[Task instructions] Search the data for "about" and copy every matching line.

---

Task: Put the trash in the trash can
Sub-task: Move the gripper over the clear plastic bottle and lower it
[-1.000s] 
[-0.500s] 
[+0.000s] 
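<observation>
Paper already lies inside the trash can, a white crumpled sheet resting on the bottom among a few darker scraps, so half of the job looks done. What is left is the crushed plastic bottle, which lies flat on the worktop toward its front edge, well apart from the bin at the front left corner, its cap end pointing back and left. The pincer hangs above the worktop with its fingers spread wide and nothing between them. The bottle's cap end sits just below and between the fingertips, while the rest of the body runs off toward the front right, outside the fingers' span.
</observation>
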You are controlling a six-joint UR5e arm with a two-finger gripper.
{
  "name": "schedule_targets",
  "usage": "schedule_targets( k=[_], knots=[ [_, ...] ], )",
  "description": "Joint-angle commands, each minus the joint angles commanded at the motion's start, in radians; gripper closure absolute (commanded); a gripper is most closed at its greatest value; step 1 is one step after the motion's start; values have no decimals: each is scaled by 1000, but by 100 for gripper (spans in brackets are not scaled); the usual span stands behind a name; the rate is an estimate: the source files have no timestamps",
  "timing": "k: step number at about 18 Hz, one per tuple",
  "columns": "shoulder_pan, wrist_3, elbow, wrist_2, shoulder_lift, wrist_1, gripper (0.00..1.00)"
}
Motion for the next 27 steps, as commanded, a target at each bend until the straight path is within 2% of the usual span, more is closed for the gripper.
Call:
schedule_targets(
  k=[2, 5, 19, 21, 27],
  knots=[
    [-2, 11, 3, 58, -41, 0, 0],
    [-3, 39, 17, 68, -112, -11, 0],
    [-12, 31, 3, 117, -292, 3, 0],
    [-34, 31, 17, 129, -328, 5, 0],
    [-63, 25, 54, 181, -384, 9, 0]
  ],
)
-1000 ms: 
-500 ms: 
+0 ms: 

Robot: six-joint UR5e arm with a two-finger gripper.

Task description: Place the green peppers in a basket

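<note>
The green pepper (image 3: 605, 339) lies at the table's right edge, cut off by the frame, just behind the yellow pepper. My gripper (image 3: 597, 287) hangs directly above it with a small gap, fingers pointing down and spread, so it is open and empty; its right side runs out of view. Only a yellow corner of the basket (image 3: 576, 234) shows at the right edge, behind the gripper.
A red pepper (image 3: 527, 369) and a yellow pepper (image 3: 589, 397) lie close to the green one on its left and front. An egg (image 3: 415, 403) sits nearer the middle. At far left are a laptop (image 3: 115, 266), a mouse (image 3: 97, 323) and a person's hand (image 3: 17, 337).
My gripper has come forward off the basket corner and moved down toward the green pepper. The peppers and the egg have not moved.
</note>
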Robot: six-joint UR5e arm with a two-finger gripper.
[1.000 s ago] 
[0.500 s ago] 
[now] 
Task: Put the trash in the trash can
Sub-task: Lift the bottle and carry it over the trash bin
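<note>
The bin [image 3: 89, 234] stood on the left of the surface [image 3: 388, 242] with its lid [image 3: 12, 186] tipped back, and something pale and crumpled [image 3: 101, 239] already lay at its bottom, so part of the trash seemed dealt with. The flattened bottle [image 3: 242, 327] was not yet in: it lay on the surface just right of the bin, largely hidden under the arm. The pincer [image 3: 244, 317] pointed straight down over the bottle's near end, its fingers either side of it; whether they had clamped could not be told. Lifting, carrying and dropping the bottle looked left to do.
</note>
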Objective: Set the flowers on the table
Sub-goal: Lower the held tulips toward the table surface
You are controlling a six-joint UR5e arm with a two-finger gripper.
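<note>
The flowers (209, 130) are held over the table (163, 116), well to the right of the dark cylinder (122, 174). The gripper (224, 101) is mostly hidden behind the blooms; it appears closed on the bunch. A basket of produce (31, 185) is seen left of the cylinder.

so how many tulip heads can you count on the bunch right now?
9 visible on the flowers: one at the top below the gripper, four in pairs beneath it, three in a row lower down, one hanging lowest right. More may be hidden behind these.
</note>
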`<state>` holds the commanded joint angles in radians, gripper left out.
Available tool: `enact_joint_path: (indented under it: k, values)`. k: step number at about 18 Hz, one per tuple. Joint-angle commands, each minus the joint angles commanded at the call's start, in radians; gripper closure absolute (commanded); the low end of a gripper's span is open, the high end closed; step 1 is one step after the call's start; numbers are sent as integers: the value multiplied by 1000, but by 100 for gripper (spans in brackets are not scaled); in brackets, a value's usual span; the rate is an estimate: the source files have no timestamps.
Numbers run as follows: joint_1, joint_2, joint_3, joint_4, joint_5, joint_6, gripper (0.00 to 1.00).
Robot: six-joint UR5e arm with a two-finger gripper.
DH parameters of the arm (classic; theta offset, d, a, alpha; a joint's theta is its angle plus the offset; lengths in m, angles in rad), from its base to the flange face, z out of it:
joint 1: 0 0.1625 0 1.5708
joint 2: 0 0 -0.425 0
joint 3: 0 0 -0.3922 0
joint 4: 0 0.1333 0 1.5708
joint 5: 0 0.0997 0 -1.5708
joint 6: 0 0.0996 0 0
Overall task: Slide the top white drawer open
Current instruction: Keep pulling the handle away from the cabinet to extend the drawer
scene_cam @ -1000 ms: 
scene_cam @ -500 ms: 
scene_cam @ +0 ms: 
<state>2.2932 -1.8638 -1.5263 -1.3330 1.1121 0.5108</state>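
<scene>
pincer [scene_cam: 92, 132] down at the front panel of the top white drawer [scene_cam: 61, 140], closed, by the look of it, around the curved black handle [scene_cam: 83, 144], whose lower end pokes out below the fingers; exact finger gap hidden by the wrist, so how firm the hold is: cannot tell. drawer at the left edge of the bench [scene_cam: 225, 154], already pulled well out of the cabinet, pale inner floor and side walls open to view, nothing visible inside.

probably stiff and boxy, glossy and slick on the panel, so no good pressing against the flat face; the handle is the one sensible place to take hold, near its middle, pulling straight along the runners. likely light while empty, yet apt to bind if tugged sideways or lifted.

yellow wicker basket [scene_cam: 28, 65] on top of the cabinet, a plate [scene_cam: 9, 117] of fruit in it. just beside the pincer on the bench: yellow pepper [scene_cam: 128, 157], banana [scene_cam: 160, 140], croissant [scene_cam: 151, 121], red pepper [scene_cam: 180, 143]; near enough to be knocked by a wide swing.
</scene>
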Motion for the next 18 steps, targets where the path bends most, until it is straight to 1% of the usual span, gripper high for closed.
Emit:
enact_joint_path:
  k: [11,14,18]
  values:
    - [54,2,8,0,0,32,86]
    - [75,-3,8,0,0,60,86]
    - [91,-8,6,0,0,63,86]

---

[Answer space]
  "timing": "k: step number at about 18 Hz, one per tuple",
Available tool: `enact_joint_path: (indented under it: k, values)`. k: step number at about 18 Hz, one per tuple. Joint-angle commands, each minus the joint angles commanded at the call's start, in radians; gripper closure absolute (commanded); the low end of a gripper's span is open, the high end closed; step 1 is one step after the call's start; numbers are sent as integers: the value multiplied by 1000, but by 100 for gripper (spans in brackets are not scaled); in brackets, a value's usual span; the rate is an estimate: the source files have no timestamps.

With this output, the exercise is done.